Recap: Week 2, Day 1

Week two hasn't started off quite as successful as last week but it was worth it... please, allow me to explain.

Last night, DH and I had our first date night in quite some time.  It was so nice to get away for a couple hours and just enjoy the evening together.  We went to Ryans because we had a coupon to get a free meal.  I hit the salad bar first and made myself a delicious 4 PointPlus salad.  I like that Ryans has the good lettuce - even though I don't know the name of it.  You know what kind I'm talking about?  The dark green leafy lettuce that makes you feel like you're eating a dandelion?? I topped it with tomatoes, brocolli, chopped eggs, ham, olives, a little cheese, and fat free ranch.  Yum.  It was scrumptious.

Yes, I had a roll.  One roll without butter. 

Then I had a some popcorn shrimp. 

The meal was finished off with one cookie and a rice krispie treat.  Yep, I had to dip into my weekly bonus points, but it was worth it.
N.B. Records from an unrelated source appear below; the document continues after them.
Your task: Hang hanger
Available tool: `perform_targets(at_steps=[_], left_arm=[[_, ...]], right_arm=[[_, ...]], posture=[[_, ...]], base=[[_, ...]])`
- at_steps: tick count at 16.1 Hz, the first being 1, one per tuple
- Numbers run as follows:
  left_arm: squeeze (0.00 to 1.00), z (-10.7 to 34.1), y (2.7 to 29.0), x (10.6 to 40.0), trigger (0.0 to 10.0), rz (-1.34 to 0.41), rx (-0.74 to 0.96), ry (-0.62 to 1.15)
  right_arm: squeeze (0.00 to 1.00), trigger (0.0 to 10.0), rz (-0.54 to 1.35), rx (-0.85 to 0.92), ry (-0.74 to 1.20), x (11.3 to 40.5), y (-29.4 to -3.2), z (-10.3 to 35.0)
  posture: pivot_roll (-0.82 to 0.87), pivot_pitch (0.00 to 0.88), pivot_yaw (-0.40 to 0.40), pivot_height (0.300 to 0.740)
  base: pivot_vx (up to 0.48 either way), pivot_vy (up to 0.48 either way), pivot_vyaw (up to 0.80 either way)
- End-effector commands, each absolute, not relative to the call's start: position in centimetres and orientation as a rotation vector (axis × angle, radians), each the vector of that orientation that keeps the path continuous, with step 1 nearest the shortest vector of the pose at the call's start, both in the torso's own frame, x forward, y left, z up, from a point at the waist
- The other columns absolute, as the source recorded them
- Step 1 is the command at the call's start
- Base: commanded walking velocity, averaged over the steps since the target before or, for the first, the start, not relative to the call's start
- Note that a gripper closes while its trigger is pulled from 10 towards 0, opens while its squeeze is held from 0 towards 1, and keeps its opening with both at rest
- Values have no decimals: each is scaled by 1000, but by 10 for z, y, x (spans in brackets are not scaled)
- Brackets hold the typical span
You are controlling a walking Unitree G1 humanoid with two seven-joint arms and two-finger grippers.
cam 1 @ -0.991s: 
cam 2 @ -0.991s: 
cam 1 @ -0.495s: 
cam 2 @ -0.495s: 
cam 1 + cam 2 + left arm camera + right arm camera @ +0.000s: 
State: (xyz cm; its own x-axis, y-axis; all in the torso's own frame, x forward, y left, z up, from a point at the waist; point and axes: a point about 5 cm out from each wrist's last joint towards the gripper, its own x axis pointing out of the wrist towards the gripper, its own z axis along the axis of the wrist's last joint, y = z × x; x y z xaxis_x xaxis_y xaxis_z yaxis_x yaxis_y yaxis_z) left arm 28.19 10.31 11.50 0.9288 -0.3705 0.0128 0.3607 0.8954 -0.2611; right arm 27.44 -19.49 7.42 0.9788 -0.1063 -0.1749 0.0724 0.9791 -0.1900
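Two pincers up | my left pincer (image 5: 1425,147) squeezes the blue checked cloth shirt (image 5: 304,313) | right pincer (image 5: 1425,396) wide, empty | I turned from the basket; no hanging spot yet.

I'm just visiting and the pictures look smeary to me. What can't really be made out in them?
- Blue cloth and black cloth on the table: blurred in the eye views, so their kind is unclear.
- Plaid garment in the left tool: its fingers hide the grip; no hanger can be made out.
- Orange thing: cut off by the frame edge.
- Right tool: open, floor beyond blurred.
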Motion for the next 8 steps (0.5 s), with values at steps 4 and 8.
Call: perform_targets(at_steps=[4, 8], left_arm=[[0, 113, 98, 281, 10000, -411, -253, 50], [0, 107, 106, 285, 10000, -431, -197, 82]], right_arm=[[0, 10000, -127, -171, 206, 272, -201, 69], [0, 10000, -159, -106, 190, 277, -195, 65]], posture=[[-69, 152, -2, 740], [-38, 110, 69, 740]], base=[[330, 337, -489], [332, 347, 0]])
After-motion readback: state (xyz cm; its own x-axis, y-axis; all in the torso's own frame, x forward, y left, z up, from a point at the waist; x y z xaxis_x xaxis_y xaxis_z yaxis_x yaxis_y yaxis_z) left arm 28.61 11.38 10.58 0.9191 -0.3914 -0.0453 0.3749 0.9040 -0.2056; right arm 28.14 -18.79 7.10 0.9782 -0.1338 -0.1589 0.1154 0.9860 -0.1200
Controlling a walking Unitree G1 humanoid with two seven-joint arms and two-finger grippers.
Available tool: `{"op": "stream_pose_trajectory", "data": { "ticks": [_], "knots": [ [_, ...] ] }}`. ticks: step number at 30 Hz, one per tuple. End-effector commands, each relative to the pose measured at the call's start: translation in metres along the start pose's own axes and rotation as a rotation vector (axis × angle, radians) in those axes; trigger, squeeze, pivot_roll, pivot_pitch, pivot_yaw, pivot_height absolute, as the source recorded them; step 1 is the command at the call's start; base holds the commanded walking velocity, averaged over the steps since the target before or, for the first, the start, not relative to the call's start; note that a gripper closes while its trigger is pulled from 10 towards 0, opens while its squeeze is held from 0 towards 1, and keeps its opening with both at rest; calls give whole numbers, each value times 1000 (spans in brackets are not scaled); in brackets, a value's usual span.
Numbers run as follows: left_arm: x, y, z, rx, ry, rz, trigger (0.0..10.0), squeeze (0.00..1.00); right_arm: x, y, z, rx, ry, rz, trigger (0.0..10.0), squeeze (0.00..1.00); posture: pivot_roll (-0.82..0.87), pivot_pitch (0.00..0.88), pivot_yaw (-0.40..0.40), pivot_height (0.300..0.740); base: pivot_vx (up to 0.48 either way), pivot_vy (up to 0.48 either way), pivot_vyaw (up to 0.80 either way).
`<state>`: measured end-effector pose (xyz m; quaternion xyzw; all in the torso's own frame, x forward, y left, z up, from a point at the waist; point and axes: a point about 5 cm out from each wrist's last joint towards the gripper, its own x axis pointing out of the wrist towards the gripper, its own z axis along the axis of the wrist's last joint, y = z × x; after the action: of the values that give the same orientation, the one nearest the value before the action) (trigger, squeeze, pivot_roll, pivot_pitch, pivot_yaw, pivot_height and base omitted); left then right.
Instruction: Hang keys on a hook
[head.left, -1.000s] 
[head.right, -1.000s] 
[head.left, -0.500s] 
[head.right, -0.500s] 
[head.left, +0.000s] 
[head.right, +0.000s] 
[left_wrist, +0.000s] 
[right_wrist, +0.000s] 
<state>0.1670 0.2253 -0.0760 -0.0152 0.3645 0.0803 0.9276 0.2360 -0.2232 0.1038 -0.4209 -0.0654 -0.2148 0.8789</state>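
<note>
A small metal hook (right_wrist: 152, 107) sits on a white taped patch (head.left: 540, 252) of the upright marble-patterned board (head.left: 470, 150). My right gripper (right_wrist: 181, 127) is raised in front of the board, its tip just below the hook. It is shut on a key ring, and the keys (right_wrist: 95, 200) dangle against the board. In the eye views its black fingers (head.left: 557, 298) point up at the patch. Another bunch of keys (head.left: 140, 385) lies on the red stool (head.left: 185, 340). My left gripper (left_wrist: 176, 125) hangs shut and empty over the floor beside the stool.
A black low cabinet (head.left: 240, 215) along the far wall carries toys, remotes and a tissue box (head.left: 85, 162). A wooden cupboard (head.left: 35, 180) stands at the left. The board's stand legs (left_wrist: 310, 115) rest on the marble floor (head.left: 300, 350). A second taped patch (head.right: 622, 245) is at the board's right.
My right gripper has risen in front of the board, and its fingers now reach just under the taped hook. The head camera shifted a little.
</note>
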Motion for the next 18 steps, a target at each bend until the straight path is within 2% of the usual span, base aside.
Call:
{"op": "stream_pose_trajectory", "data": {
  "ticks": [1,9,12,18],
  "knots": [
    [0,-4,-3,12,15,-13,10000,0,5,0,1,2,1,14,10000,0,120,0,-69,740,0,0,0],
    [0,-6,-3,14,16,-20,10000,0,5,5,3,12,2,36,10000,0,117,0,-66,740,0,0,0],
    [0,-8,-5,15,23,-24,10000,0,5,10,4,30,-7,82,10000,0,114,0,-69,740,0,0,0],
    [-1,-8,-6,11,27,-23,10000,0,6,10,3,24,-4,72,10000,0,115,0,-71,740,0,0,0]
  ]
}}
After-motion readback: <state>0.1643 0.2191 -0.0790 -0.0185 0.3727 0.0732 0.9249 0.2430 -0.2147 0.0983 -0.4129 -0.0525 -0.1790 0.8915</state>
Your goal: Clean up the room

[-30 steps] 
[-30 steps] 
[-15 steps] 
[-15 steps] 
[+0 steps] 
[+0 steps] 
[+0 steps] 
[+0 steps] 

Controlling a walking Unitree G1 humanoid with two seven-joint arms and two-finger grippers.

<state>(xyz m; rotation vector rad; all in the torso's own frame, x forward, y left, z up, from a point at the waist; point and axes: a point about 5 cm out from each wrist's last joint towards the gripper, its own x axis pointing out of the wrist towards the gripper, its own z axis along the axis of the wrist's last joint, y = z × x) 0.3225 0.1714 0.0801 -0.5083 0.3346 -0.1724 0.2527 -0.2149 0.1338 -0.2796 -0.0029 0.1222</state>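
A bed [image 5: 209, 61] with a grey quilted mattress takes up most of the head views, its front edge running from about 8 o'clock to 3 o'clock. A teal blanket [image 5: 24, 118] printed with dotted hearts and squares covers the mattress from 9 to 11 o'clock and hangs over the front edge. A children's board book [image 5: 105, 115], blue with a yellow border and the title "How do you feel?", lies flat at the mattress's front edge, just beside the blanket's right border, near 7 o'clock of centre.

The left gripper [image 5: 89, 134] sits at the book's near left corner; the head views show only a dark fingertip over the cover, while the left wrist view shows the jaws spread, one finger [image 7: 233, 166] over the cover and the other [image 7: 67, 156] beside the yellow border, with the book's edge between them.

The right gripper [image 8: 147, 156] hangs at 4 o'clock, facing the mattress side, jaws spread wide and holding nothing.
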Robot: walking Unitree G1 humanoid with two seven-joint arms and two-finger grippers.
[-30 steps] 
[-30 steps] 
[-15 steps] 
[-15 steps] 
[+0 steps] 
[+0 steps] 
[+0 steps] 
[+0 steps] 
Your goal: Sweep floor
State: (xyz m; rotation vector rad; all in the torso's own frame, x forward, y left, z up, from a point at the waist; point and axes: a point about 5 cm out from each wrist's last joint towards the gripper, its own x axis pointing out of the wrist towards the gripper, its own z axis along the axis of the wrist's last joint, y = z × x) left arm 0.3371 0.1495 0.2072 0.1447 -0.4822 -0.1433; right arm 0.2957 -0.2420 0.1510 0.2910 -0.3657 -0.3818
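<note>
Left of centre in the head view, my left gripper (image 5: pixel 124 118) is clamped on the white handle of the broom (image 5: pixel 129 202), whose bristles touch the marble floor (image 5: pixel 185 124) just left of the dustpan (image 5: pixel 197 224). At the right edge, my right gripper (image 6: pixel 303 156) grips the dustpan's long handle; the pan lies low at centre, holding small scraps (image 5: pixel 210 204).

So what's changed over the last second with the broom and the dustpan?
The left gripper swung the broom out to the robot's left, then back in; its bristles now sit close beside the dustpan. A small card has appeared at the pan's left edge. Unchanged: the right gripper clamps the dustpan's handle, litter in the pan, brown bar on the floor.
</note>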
Especially for the time away with my dear hubby.

Today has been great so far...

Oil? Check! Check!
Activity? Check!
Vitamins? Check!
Dairy? Check!

And I still have a big bowl of watermelon in the fridge to enjoy later!  Yum!

Tuesday, August 23, 2011

Success - Week 1

So last week started out fabulously!  I did very well until Sunday.  Ugh.  Then I bombed.  I quit tracking when I ran out of PointsPlus - unfortunately, I didn't quit eating.  I'm ashamed of myself... but I can't change the past... only the future!  Two church dinners in one weekend is about more than this girl can handle!

In spite of my bombed out Sunday afternoon, I scored a .2 loss.  That brings my total weight loss to 27.4 pounds. I can't wait to hit that 30 lb mark.  It seems so close, yet so far away.  -sigh-  But I'll take what I can get.  And as I realized last night:  no one sees the number on the scales, but they CAN see the inches I'm losing.  I think it's time to check my measurement's again!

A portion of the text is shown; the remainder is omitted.